-- YOUR INSTRUCTIONS --
Write the full listing out again, word for word, but omit the pictures.
DATASET CONTENT START
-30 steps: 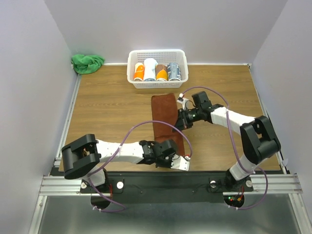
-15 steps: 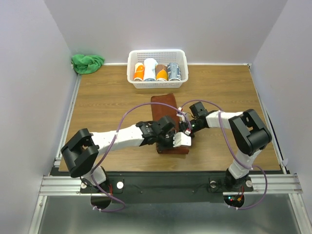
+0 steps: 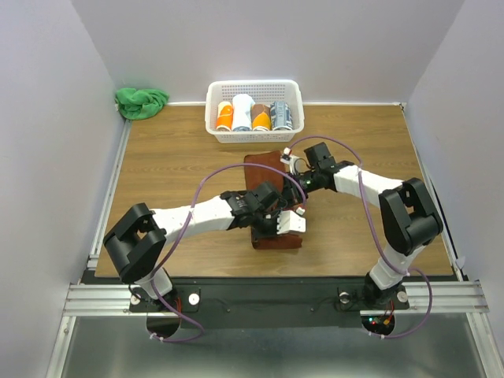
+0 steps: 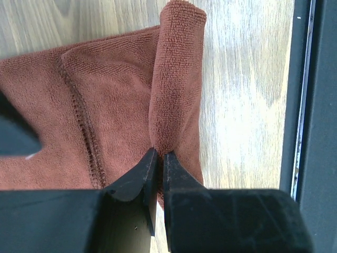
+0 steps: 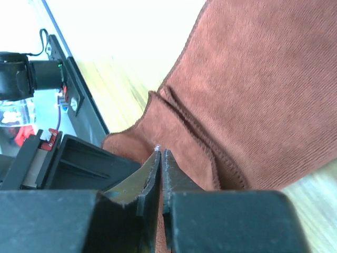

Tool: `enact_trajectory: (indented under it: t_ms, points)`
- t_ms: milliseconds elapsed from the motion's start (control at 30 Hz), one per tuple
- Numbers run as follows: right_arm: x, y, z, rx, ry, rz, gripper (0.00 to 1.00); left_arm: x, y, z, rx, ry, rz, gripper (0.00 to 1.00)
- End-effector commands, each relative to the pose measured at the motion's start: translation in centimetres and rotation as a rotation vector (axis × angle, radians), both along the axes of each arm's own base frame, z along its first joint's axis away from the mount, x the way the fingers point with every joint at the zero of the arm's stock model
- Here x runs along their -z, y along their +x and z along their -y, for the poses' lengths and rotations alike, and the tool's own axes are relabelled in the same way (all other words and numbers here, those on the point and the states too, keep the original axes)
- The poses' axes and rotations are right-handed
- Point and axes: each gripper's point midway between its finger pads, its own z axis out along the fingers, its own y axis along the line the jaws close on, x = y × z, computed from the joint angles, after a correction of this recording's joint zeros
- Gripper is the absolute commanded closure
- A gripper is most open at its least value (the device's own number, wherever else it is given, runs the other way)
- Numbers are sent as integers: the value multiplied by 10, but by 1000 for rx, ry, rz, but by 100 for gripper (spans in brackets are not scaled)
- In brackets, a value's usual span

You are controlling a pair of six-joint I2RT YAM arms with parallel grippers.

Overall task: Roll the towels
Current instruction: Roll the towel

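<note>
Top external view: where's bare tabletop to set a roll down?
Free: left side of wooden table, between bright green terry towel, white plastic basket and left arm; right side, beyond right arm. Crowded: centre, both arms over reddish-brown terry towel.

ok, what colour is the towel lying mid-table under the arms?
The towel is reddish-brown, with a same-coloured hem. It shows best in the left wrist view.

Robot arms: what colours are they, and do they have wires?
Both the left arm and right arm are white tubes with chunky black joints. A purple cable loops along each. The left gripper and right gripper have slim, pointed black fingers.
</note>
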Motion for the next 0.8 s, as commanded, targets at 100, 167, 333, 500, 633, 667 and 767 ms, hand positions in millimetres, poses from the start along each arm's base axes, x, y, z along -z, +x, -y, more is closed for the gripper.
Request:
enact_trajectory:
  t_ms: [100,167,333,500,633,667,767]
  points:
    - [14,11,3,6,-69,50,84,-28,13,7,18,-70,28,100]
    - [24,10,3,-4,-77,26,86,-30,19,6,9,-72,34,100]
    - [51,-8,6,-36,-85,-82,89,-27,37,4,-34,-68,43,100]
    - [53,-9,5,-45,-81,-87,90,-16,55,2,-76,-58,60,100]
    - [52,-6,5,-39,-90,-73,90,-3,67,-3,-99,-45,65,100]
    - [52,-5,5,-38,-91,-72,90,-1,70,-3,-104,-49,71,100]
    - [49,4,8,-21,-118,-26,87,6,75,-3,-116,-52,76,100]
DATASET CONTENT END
-- TASK ANSWER --
-30 steps: 
-15 steps: 
+0 steps: 
+0 steps: 
+0 steps: 

Tool: `enact_trajectory: (indented under it: t_ms, points)`
- t_ms: milliseconds elapsed from the motion's start (control at 30 Hz), one per tuple
- Numbers run as follows: right_arm: x, y, z, rx, ry, rz, gripper (0.00 to 1.00); left_arm: x, y, z, rx, ry, rz, gripper (0.00 to 1.00)
- End-effector commands, each relative to the pose measured at the motion's start: translation in centimetres and rotation as a rotation vector (axis × angle, radians), both along the axes of each arm's own base frame, z along its first joint's axis away from the mount, x the way the fingers point with every joint at the zero of the arm's stock model
- Here x runs along their -z, y along their +x and z along their -y, for the poses' lengths and rotations alike, and the tool's own axes are relabelled in the same way (all other words and numbers here, those on the point and the states too, keep the original axes)
- The poses' axes and rotations are right-handed
- Point and axes: each gripper's point midway between its finger pads, its own z axis out along the fingers, its own y axis along the line the jaws close on, x = y × z, computed from the joint angles, after a correction of this recording's joint zeros
- Gripper is the absolute commanded closure
- A gripper is most open at its least value (the device's own number, wherever else it is given, runs the other way)
- Numbers are sent as integers: the value multiplied by 10, but by 1000 for rx, ry, rz, but by 100 for gripper (spans in brackets are not scaled)
- In brackets, a value's usual span

You are controlling a pair of six-joint I2RT YAM arms with parallel grippers.

Overall task: Roll the towels
Current instruction: Roll the towel

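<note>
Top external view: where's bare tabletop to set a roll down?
Free: left side of wooden table, between bright green terry towel, white plastic basket and left arm; right side, beyond right arm. Crowded: centre, both arms over reddish-brown terry towel.

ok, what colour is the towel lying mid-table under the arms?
The towel is reddish-brown, with a same-coloured hem. It shows best in the left wrist view.

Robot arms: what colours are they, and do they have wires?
Both the left arm and right arm are white tubes with chunky black joints. A purple cable loops along each. The left gripper and right gripper have slim, pointed black fingers.
</note>
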Motion for the next 0.8 s, as commanded, targets at 100, 167, 333, 500, 633, 667 and 767 ms, hand positions in millimetres, poses from the start along each arm's base axes, x, y, z along -z, +x, -y, more is closed for the gripper.
Request:
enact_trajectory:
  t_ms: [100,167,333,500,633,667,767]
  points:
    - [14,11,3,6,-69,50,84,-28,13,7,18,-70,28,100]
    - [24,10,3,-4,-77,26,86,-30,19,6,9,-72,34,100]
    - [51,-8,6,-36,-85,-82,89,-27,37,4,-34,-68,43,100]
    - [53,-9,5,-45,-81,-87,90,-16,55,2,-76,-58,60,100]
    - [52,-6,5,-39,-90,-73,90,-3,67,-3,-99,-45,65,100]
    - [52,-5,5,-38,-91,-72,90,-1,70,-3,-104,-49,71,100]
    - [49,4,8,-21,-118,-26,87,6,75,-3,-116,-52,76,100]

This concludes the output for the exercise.